Здесь все типы жеста (условный, ритуально-индусский и бытовой), и вся история его; можно сказать даже, что показана эволюция — если не эпопея - жеста в балетном театре. У Брамина и Раджи — классицистский жест новерровских балетов-пантомим, в танце Никии со змеей — экспрессивный жест романтических действенных балетов.
В первом случае жест отделен от танца и от всяких личных свойств, это царственный жест, жест повеления, величия, власти.
В танцах баядерок, танцующих на площади и на балу, нет никакого величия, но в них присутствует какая-то униженная, но не изгнанная до конца человечность.
Девушки баядерки напоминают голубых и розовых танцовщиц Дега (наброски своих танцовщиц Дега делал в фойе Большой оперы в те же самые 70-е годы).
Жесты Брамина и Раджи, напротив, совершенно бесчеловечны, и сами они — Брамин и Раджа — похожи на разгневанных богов, исступленных идолов, тупых истуканов.
А танец со змеей — это уже совершенно другое: полутанец-полужест, отчаянная попытка наполнить ритуальный жест живыми человеческими страстями.
Жест классицистский, жест Брамина и Раджи - жест мануальный, жест руки, тогда как романтический жест, жест Никии - жест телесный, жест двух вскинутых рук, жест скрученного тела.
Брехт называл подобный тотальный жест термином gestus.
И
наконец в сцене Теней мы видим уже невиданное: полное поглощение жеста классическим танцем, отвлеченными классическими позами и па, но именно поглощение, а не замещение, потому что тридцать два немыслимо долгих — без поддержки — алезгонов кажутся уже каким-то коллективным сверхжестом Нечто божественное несет этот сверхжест, и на нем явная печать священнодейства.
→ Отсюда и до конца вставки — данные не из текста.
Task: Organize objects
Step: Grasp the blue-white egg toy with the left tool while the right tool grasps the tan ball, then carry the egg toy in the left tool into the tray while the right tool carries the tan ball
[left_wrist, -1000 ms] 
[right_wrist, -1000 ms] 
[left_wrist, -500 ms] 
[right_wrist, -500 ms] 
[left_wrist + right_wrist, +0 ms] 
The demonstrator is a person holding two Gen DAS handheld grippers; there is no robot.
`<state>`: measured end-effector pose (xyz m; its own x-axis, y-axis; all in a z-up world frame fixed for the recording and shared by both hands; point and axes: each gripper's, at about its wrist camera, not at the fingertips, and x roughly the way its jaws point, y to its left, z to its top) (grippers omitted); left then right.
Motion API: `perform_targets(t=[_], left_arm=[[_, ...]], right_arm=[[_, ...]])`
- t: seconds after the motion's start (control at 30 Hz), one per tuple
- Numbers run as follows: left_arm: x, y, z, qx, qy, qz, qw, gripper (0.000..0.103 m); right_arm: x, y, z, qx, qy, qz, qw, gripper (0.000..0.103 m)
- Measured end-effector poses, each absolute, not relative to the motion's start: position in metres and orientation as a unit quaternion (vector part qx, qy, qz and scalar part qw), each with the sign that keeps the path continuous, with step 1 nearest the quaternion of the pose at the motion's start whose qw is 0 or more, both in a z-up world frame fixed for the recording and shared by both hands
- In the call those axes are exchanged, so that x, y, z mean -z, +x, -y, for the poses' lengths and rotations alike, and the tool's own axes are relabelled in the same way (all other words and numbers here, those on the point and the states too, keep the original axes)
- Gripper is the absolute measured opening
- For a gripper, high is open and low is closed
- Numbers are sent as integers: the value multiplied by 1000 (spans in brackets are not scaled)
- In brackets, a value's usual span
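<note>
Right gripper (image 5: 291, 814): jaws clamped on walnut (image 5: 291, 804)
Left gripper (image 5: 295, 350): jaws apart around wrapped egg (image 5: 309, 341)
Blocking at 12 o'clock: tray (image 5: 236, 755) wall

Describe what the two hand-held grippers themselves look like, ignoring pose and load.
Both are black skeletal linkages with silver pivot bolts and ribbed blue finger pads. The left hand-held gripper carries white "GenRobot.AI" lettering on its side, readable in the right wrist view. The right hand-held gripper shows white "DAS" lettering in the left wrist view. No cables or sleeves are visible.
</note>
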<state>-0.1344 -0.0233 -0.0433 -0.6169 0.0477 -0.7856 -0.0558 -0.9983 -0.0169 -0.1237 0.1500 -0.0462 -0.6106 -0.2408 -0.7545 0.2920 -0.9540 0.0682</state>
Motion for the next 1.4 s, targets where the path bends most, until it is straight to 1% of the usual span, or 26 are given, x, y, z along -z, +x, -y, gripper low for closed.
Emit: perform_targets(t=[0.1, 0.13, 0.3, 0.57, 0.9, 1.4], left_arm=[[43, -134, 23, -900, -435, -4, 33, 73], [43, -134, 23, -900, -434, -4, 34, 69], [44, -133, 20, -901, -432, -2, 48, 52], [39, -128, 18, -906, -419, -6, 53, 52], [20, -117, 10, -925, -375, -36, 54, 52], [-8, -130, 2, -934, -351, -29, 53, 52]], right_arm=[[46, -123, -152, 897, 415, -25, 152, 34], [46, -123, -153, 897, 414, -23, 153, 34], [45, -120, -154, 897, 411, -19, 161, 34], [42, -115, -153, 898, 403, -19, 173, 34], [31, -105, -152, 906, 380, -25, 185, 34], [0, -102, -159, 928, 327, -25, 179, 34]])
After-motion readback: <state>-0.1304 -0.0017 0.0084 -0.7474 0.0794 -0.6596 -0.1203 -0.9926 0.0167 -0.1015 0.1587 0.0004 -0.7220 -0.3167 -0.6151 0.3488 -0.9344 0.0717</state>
Здесь уже не крик жеста, как в танце со змеей, здесь молчание (а может быть — и моление) жеста.
Поэтому мизансцена полна такой внутренней силы и такой внешней красоты и, между прочим, вызывает ассоциации с храмом.
В первом акте на заднике сцены нарисован фасад храма с закрытыми дверьми; внутреннее помещение закрыто для посторонних глаз, для непосвященных.
В сцене Теней и таинства, и сама тайна храма как бы открываются нам — в миражной, зыбкой, колышащейся и строго расчерченной, архитектонически выстроенной мизансцене.
Д
обавим к этому, что умножение жеста, сложение жеста — театральное открытие Петипа, открытие в чистой, идеальной форме, сделанное задолго до того, как к тому же придут Макс Рейнгардт в своей знаменитой постановке «Царя Эдипа» и — уже ближе к нам — Морис Бежар в своей версии «Весны священной».